De afsluiting van dit 11e deel, getiteld Verslag met de linkerhand, (ze heeft haar rechter pols gebroken bij een val), was oorspronkelijk bedoeld als sluitstuk van haar dagboek. In die zin gebruikt ze het dan ook om Dagboek 1977 – 1978 mee af te sluiten. Daarvoor maakt ze een sprong in de tijd van december 1978 naar 26 april 1991 en stopt op 26 mei. Het moment waarop het eerste deel van De harde kern bij de uitgever ligt. Daarmee lijkt haar leven voltooid. ‘ (…) dat ik als mijn boek af is zelf een eind aan mijn leven mag maken als ik dat wil, dat ik niemand iets verschuldigd ben.’ En de cirkel is rond.

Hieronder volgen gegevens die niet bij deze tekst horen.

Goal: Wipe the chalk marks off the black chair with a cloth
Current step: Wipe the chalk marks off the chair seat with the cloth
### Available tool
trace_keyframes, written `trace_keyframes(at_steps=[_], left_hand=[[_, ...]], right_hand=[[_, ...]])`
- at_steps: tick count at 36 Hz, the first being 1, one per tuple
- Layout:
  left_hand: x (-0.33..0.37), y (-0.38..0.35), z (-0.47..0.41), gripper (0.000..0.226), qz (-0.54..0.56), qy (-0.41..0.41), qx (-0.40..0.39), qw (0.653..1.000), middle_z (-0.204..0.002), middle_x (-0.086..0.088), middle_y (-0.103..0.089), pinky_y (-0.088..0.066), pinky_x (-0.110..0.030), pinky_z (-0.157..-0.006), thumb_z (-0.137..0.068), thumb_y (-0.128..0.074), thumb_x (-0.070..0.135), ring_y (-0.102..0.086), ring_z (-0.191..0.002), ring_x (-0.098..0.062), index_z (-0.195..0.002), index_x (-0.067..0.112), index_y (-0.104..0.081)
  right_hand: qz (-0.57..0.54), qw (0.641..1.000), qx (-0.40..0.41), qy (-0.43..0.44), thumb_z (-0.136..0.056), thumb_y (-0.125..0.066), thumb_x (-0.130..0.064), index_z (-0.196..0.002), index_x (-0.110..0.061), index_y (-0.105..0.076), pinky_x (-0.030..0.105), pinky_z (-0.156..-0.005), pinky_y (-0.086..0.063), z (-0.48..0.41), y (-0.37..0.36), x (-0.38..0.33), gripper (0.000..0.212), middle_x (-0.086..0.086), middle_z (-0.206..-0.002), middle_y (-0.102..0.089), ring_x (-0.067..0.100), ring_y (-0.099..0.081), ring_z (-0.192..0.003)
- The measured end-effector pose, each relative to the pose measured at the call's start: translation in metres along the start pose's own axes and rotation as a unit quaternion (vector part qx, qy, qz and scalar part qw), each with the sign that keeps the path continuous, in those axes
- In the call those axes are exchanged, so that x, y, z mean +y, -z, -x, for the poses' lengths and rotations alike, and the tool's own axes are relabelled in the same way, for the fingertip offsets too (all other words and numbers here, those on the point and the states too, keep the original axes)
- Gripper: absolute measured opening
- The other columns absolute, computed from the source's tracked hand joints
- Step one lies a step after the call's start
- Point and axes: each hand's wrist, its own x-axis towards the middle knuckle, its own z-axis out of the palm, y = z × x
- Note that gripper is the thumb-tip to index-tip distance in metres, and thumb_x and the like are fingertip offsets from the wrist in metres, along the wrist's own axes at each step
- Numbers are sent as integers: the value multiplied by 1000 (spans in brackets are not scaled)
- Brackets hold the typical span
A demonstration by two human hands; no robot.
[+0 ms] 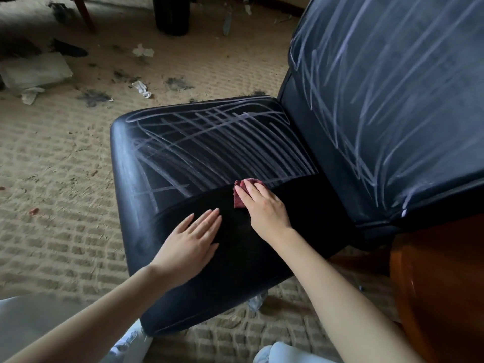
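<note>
The carpet [65, 166] lies under a black chair [309, 205], with paper scraps [142, 51] scattered farther off. The backrest [392, 100] is covered in chalk marks [222, 142], and so is the far half of the seat [235, 273]. The near half looks clean and dark. A wooden arm [432, 284] shows at the right.

The left hand [193, 239] rests flat on the cleaned part, fingers straight and together, its grip holding nothing. The right hand [264, 208] presses the red cloth [239, 200] onto the seat, right at the line where clean leather meets chalk. Its fingers lie fairly flat over the cloth, so the grip is a press rather than a clamp. The thumb cannot be seen.

The step in hand looks like working the wipe across the seat toward the backrest. To do it well, keep firm, even pressure and overlap each pass with the clean band so no faint streaks remain. Refold the cloth to a fresh face once it loads with dust, or it may smear. The left hand is best kept on cleaned leather, bracing the chair.
</note>
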Motion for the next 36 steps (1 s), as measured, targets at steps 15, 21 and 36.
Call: trace_keyframes(at_steps=[15,21,36], left_hand=[[15,-14,-26,64,-16,-7,22,1000,-146,-11,-44,-15,-37,-114,-102,-8,41,-40,-135,-23,-138,4,-46],[11,-15,-26,58,-7,-15,31,999,-147,-10,-41,-16,-35,-115,-102,-16,39,-39,-135,-21,-139,5,-44],[9,-14,-25,54,8,-25,44,999,-148,-8,-41,-18,-34,-115,-102,-18,35,-39,-135,-19,-139,6,-45]], right_hand=[[19,998,1,-59,-93,-46,-3,-151,-23,-25,36,-110,-31,0,3,62,65,1,-156,-25,22,-22,-143],[27,994,-6,-107,-92,-48,-2,-151,-23,-24,39,-106,-36,-1,5,86,67,-2,-156,-25,21,-21,-143],[39,967,-29,-252,-93,-43,-3,-152,-26,-19,38,-102,-39,-8,9,133,68,-2,-155,-24,22,-26,-138]])
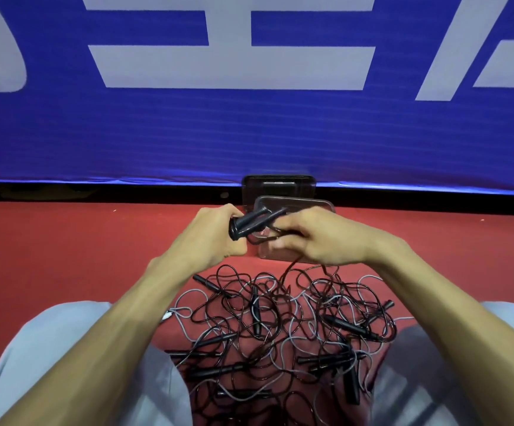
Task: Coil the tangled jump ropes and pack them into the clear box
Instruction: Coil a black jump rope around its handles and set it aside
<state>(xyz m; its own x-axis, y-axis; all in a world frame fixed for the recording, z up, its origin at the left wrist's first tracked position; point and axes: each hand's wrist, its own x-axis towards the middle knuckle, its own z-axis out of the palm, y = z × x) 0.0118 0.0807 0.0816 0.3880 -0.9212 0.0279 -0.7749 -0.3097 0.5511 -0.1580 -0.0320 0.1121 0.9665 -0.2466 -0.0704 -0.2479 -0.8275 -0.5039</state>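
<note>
Ropes [280, 327] lie tangled on the red floor [65, 241] at 6 o'clock, between the person's knees. The left hand [215, 235] grips two black handles [255, 221]; the right hand [317, 238] pinches their cord. The clear box [305, 202] sits at 12 o'clock behind the hands, contents hidden. What looks like its lid [278, 186] stands against the blue banner [249, 133].

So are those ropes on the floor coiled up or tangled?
Tangled: the jump ropes lie in one loose heap of crossing loops, black handles scattered through it.
</note>
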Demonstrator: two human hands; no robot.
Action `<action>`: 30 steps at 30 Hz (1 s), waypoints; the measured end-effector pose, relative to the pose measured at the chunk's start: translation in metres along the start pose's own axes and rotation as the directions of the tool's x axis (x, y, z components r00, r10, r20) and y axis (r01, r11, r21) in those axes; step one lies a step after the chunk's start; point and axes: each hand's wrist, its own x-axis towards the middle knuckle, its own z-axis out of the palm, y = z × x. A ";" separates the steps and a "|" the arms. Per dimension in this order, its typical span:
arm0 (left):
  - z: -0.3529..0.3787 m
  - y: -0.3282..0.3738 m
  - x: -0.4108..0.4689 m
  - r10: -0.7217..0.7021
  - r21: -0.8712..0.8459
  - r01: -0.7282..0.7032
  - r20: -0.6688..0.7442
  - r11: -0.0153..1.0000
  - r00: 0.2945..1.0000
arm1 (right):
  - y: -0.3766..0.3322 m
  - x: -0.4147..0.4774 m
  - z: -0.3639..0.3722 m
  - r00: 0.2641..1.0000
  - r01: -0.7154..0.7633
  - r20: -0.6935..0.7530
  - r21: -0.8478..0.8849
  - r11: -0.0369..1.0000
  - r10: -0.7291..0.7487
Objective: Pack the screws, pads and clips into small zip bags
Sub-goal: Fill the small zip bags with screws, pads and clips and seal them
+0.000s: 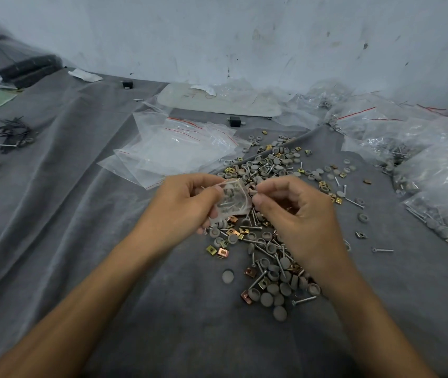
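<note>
My left hand (187,203) grips a small clear zip bag (232,201) that holds screws and grey pads, lifted above the grey cloth. My right hand (293,211) pinches the bag's right edge between thumb and forefinger, with a grey pad at its fingertips. Under and beyond both hands lies a loose heap of parts (269,257): grey round pads, silver screws and brass-coloured square clips. A pile of empty zip bags (179,151) with red seal lines lies just beyond my left hand.
Filled clear bags (441,184) are heaped along the right side up to the wall. A pale flat board (217,100) lies near the wall. Black wire ties (12,132) and dark boxes (23,66) sit at the far left. Grey cloth (81,227) covers the surface.
</note>
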 end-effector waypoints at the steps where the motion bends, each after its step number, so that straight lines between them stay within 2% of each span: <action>1: -0.002 0.000 0.001 -0.007 -0.021 0.007 -0.021 1.000 1.000 | 0.000 0.000 -0.003 1.000 -0.014 0.002 -0.011 1.000 0.014; 3: -0.007 0.002 0.004 -0.018 -0.061 0.014 -0.059 0.998 0.998 | 0.001 -0.002 -0.007 0.998 -0.033 0.056 -0.078 0.996 0.037; 5: -0.011 0.002 0.006 -0.023 -0.083 0.016 -0.085 0.996 0.996 | 0.003 -0.005 -0.006 0.982 -0.017 0.182 -0.216 0.976 0.057; 7: -0.013 0.002 0.007 -0.027 -0.091 0.018 -0.097 0.996 0.995 | 0.004 -0.007 0.001 0.949 0.042 0.308 -0.351 0.936 0.073; 11: -0.012 0.002 0.006 -0.027 -0.097 0.018 -0.093 0.995 0.995 | 0.002 -0.016 0.026 0.859 0.093 0.490 -0.436 0.895 0.149; 14: -0.012 0.003 0.006 -0.024 -0.095 0.015 -0.088 0.995 0.996 | 0.002 -0.023 0.039 0.872 0.098 0.443 -0.572 0.814 0.206; 19: -0.011 0.004 0.005 -0.029 -0.083 0.022 -0.090 0.996 0.996 | -0.001 -0.031 0.053 0.918 0.124 0.343 -0.727 0.675 0.201; 26: -0.011 0.006 0.005 -0.037 -0.096 0.028 -0.096 0.995 0.995 | -0.006 -0.033 0.052 0.913 0.172 0.366 -0.745 0.644 0.180; 30: -0.010 0.008 0.004 -0.037 -0.102 0.028 -0.094 0.994 0.995 | -0.007 -0.031 0.050 0.880 0.207 0.424 -0.745 0.634 0.212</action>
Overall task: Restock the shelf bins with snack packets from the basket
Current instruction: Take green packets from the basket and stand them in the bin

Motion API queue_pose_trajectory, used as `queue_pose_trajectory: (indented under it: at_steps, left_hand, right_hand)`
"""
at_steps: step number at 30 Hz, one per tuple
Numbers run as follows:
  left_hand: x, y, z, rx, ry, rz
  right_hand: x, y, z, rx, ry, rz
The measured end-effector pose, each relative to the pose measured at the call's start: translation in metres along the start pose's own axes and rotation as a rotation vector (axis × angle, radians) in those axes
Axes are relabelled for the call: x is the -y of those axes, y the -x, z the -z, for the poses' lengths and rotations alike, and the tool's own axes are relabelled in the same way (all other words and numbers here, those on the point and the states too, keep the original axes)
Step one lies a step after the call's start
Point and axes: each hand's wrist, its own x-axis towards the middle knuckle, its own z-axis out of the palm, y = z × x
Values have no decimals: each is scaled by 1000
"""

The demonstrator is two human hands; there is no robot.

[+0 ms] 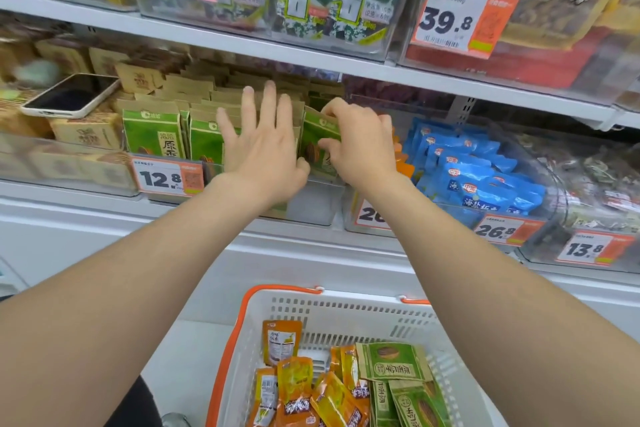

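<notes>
basket (346,310) below hands (266,152) (363,146) at green packet (316,135)

You wear the only camera on your head: a wide-angle view that looks forward and down, close up to the shelf bin (311,208). A green packet (317,142) sits near mid-frame, the upper shelf (242,42) bows across the top, and the basket (346,308) lies at the bottom edge.

Phone (71,95) lying screen-up on brown boxes (86,133), 12.8 price tag (161,178), 39.8 price tag (450,19), perhaps a shoe (175,420) below
</notes>
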Motion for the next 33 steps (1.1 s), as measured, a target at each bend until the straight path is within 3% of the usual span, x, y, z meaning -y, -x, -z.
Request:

Hoe meer je in haar dagboeken verdiept raakt, en zijdelings nog eens in De harde kern, besef je dat Vogels geen makkelijke persoon is om mee te leven, maar dat ze een fantastisch werk heeft gemaakt. Herlezing van haar werk geeft opnieuw dat uitzonderlijke gevoel getuige te mogen zijn van een zelfontleding die zijn weerga niet kent. Zoals ze zelf zei in het enige interview dat ze ooit gaf: ‘Zelf zou ik een dagboek als dit graag lezen.’ Wat voor haar reden was ze te publiceren. Dank daarvoor.